Internal assessments

Red team assessments and digital penetration tests not always involve trying to penetrate an organization's network or premises from the outside; sometimes you are tasked with checking what an insider or an adversary that physically got in can see from within your networks.

I've talked about this a bit in the hole in the wall and chasing the ghost in the machine but I just want to give you another example.

In this particular project I performed an internal vulnerability and security assessment: once I was connected to their network with all the proper credentials I was to scan and map all the vulnerabilities I could find, focusing on high level executives and the engineering department. I was given a week for this assessment.
The information security manager provided me with a cover, I was supposed to be an employee from the offices in Europe and I was in the premises due to a presentation I was supposed to prepare for the CFO. I was given a nice space on an office with a desk, a chair and plenty of coffee, but most importantly I was given a username and a full access to both the wired and wireless networks. I was one of the many users on their system.

The most difficult task here is the initial mapping. You don't want to miss any networks segments. In this particular network, the IT department did a great job with the segmentation, with each sub-network serving a specific department. For example, the marketing department would have its own network, while the human resources department would have its own separate network as well. Each network has its own access controls and restrictions. However, since the IT department has to have access to all the networks there is always a way to creep in.
I used a variety of tools to discover and map the different segments and I created a master file where I would love each new network and the hosts I've found on them. Once this was done I moved to a simple and fast port scan. Since we were inside some of the IPS/IDS protection that this company installed on their outside facing network did not apply and I found that my port scans and ping requests were being executed freely. First vulnerability found: too much trust on the internal network.
This speeded things up since I now could discover applications, protocols and purpose for each computer very efficiently and with no alarms apparently being triggered anywhere. This led me to the discovery of several ways to bypass the restrictions on the different segments and ultimately gave me access to the entire network. Moreover, the fileservers and domain controllers all have the user's files and data unencrypted and open. I was able to collect several sensitive documents.
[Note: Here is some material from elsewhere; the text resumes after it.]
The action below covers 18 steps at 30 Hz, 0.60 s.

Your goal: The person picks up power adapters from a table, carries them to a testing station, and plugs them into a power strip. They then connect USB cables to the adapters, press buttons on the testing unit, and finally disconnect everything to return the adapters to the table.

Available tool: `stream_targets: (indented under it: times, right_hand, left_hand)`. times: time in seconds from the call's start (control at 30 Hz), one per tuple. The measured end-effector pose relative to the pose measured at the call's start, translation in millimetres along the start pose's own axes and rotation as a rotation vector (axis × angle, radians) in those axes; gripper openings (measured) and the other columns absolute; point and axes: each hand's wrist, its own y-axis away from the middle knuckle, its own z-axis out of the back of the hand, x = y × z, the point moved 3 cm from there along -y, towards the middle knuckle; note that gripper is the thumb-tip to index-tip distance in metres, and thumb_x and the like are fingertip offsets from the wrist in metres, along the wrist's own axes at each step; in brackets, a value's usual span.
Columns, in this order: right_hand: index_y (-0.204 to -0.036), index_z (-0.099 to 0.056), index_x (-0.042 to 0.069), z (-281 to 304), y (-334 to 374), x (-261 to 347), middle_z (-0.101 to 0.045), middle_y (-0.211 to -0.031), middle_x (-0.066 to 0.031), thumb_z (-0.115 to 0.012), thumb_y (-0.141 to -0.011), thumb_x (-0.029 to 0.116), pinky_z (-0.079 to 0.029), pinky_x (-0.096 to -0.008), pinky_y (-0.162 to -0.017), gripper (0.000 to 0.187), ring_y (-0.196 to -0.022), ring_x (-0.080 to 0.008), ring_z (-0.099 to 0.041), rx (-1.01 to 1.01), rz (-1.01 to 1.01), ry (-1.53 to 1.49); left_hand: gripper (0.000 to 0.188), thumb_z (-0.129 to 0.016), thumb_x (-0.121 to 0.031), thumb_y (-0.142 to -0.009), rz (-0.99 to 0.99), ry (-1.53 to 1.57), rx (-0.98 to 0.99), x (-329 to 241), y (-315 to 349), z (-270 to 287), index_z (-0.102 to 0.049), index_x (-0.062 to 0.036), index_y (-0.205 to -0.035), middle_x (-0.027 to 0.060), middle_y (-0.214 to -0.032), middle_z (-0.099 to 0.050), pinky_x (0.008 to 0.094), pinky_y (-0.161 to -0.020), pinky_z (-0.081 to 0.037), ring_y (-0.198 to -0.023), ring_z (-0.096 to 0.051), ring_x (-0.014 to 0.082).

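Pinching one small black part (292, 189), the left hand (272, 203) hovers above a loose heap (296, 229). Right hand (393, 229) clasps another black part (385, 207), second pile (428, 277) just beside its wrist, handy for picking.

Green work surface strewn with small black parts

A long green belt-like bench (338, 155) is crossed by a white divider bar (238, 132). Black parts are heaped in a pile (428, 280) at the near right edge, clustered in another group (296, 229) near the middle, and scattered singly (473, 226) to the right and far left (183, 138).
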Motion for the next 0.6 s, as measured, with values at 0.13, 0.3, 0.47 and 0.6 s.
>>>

A few days into the assessment I found several systems with remote access enabled and either a simple password or no password at all. I had full control of their computers, including the computer of the personal assistant of the VP of marketing. I also found several older versions of different flavors of VNC, some of which had nasty vulnerability that was able to exploit enabling me to record in real time full videos of the people working on their computers typing emails, documents, etc.
The final piece of good intel I collected was the full list of the employees, their personal addresses, phone numbers, salaries, etc. The main server from HR was completely open to a wide variety of attacks, from a simple Null Session all the way to a full reverse shell connection.

The people planning and setting the different aspects of information security often think that once you are inside the network then you are safe and that data should flow freely. I usually tell them that this is wrong. As a result of that malicious users, malware and other nasties can roam free and almost undisturbed inside their network.
What I usually recommend is to treat the internal networks as potential threats, the same way an external network is. Moreover, I recommend that all information that is sensitive be encrypted and that several layers of security be put in place: IPS/IDS, honeypots, access controls, strict firewall rules, etc.

Internal assessments are a good way to discover, sanitize and prepare for potential threats coming from the inside, threats such as corporate espionage, a disgruntled employee, malware and spyware extracting information and others.